• [PROBLEM DESCRIPTION]: Reproduce the following data exactly, minus any images.

• [STORED DATA]:
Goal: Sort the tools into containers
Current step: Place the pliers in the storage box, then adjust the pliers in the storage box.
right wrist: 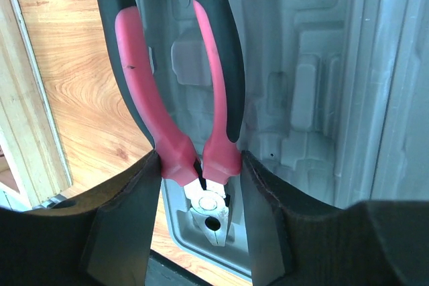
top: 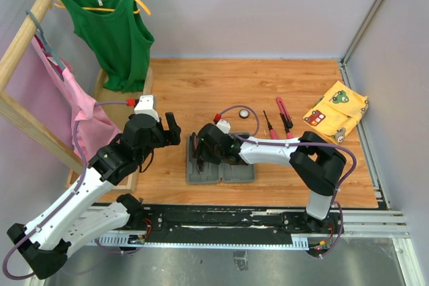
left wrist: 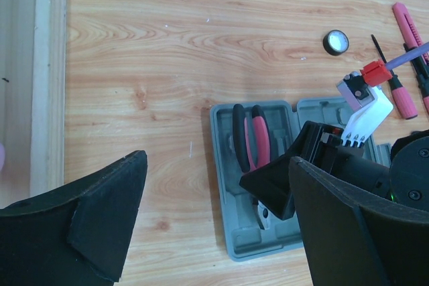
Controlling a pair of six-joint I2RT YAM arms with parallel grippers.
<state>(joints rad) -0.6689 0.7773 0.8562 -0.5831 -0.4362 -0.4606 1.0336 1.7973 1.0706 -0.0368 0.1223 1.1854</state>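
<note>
The right gripper (right wrist: 200,173) pinches the pliers (right wrist: 144,92) over the grey case (right wrist: 301,65); released askew, they could jam crooked inside.

Yellow patterned cloth (top: 335,110) lying at right edge; green tank top (top: 117,35), pink garment (top: 84,115) hanging from wooden rail (top: 33,21) along left edge.

The grey case (top: 238,172) lay open and flat on the counter (top: 201,92). Pliers (right wrist: 171,92) with pink-red and black handles sat in its left half, head toward its near edge, pinched at the pivot by the right gripper (right wrist: 201,165). Beyond the case's right half lay a black-white disc (top: 245,113), a slim screwdriver (top: 270,126) and a pink cutter (top: 282,107).
</note>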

• [RESULT OF THE EXERCISE]:
Goal: Sort the tools into containers
Current step: Place the pliers in the storage box, then adjust the pliers in the storage box.
right wrist: 
top: 
left wrist: 
Controlling a pair of six-joint I2RT YAM arms with parallel grippers.
<state>(joints rad) -0.6689 0.7773 0.8562 -0.5831 -0.4362 -0.4606 1.0336 1.7973 1.0706 -0.0368 0.1223 1.1854</state>
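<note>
The right gripper (right wrist: 200,173) pinches the pliers (right wrist: 144,92) over the grey case (right wrist: 301,65); released askew, they could jam crooked inside.

Yellow patterned cloth (top: 335,110) lying at right edge; green tank top (top: 117,35), pink garment (top: 84,115) hanging from wooden rail (top: 33,21) along left edge.

The grey case (top: 238,172) lay open and flat on the counter (top: 201,92). Pliers (right wrist: 171,92) with pink-red and black handles sat in its left half, head toward its near edge, pinched at the pivot by the right gripper (right wrist: 201,165). Beyond the case's right half lay a black-white disc (top: 245,113), a slim screwdriver (top: 270,126) and a pink cutter (top: 282,107).
</note>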

No more work remains on this exercise.